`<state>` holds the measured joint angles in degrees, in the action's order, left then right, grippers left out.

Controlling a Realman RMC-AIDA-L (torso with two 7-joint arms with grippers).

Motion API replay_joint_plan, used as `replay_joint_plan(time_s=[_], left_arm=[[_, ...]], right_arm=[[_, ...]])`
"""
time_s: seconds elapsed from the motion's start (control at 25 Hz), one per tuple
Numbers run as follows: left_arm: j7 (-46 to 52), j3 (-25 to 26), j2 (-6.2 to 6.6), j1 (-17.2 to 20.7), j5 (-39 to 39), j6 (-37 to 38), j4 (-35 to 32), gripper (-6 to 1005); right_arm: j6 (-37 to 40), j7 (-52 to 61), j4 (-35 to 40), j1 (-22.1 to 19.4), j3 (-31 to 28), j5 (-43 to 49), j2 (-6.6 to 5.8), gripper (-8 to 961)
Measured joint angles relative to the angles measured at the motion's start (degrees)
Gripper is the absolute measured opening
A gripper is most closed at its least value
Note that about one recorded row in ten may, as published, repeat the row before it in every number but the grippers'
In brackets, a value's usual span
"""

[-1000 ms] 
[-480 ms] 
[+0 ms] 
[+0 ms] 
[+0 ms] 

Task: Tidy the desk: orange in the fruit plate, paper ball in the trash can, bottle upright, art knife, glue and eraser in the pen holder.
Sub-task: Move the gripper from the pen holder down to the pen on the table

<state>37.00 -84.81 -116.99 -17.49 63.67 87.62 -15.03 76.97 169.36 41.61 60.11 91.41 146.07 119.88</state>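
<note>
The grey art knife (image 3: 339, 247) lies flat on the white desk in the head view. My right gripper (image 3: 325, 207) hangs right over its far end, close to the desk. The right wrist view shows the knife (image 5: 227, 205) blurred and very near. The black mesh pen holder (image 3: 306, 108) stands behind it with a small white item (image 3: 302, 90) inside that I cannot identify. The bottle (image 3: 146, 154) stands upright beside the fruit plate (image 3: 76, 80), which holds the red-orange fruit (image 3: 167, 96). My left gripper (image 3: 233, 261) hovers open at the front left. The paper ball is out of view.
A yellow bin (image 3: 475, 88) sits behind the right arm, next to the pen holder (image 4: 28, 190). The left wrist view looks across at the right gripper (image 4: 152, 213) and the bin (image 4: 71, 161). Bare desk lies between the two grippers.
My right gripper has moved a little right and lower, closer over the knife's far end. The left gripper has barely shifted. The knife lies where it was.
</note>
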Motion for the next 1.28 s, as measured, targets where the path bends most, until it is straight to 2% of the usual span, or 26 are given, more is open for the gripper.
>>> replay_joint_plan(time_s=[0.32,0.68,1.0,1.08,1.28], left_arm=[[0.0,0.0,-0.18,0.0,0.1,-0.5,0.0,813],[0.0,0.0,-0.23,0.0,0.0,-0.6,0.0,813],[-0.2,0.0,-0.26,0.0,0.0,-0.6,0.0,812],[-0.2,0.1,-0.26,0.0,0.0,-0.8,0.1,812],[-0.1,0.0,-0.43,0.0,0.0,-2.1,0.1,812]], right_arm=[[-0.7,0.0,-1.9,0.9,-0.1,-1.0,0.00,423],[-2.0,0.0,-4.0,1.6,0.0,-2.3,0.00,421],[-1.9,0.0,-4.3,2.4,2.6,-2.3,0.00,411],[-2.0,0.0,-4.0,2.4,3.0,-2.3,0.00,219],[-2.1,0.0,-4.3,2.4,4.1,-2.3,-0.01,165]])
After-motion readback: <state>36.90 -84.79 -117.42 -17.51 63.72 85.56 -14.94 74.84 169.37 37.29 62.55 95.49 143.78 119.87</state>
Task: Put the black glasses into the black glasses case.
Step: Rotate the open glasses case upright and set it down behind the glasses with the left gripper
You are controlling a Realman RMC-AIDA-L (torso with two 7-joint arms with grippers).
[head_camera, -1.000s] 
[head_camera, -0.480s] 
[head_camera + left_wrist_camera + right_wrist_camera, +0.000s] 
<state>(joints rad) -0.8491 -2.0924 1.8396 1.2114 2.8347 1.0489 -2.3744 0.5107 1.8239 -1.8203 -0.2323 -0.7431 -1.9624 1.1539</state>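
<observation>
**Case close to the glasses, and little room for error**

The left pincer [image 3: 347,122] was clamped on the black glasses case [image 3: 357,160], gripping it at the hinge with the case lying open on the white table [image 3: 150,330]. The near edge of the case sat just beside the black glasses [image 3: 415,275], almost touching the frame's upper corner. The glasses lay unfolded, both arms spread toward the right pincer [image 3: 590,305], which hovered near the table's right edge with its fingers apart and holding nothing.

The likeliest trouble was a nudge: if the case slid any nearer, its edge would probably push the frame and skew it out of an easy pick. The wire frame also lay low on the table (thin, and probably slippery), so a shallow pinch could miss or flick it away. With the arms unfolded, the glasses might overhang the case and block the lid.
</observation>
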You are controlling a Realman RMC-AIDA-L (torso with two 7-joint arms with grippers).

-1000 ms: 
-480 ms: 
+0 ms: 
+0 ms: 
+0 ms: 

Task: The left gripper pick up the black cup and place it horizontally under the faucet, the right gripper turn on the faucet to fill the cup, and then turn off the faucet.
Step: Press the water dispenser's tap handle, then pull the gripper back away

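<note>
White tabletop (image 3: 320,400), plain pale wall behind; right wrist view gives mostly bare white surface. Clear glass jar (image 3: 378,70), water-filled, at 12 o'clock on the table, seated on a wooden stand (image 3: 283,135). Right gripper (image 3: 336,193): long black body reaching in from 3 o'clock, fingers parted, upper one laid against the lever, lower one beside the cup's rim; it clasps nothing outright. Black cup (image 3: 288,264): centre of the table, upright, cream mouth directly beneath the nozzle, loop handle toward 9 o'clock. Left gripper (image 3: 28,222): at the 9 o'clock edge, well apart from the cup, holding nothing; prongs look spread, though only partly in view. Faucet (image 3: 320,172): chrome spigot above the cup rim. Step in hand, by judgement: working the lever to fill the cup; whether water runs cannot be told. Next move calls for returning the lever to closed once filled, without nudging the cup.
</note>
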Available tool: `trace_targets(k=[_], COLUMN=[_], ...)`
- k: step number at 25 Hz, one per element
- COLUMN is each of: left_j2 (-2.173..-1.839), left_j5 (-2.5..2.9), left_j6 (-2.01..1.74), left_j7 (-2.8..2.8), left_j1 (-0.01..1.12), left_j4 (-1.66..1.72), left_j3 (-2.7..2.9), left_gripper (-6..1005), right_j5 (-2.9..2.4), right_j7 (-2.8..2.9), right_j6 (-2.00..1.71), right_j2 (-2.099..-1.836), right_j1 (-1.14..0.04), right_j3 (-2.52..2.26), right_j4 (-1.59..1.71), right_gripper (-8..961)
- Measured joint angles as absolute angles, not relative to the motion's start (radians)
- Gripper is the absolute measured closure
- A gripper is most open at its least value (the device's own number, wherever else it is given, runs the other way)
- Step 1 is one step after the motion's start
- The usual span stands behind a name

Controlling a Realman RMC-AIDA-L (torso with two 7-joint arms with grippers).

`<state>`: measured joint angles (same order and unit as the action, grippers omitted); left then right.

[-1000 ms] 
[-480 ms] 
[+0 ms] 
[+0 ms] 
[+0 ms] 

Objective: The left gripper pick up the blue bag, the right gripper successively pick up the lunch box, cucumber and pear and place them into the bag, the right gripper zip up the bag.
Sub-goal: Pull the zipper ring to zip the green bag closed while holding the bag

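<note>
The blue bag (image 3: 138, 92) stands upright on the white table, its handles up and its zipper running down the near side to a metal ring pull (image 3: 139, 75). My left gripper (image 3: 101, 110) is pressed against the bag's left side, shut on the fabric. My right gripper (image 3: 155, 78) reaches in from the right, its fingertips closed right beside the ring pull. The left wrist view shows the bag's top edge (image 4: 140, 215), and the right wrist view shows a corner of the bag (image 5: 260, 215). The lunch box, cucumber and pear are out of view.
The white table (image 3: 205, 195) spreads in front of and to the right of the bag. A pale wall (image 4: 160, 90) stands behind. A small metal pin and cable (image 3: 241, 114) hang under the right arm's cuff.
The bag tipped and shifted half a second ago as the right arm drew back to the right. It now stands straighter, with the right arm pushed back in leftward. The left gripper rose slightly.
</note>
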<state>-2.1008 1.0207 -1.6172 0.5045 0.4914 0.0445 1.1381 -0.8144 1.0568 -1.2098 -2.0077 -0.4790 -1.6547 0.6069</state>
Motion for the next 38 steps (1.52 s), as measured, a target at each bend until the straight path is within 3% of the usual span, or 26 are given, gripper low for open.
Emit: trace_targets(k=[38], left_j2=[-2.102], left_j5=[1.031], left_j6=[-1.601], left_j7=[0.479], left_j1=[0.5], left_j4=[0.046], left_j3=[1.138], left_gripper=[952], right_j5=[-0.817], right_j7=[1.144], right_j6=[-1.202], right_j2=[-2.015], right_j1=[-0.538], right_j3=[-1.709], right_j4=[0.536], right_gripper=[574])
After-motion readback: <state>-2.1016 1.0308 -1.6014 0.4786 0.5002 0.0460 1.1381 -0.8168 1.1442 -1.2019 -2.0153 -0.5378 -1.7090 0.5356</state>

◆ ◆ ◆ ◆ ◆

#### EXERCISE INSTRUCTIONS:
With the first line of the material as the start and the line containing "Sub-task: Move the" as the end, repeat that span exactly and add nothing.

#### RESULT FOR THIS TASK:
`<state>` holds the measured joint angles in degrees, in the action's order, left then right, grippers left out.

Controlling a Realman RMC-AIDA-L (torso with two 7-joint arms with grippers).

Motion API replay_joint_plan, used as `replay_joint_plan(time_s=[_], left_arm=[[_, ...]], right_arm=[[_, ...]])`
"""
time_s: seconds elapsed from the motion's start (control at 25 Hz), one per tuple
Numbers run as follows: left_arm: j7 (-46 to 52), j3 (-25 to 26), j2 (-6.2 to 6.6), j1 (-17.2 to 20.7), j5 (-39 to 39), j6 (-37 to 38), j4 (-35 to 32), gripper (-6 to 1005); right_arm: j6 (-37 to 40), j7 (-52 to 61), j4 (-35 to 40), j1 (-22.1 to 19.4), j3 (-31 to 28), j5 (-43 to 49), j2 (-6.6 to 5.8), gripper (-8 to 961)
Measured joint angles relative to the angles measured at the motion's start (degrees)
Gripper is the absolute measured opening
A gripper is most closed at its least value
Note that about one recorded row in ten may, as published, repeat the row before it in every number but the grippers'
In brackets, a value's usual span
"""

[-1000 ms] 
[-480 ms] 
[+0 ms] 
[+0 ms] 
[+0 ms] 

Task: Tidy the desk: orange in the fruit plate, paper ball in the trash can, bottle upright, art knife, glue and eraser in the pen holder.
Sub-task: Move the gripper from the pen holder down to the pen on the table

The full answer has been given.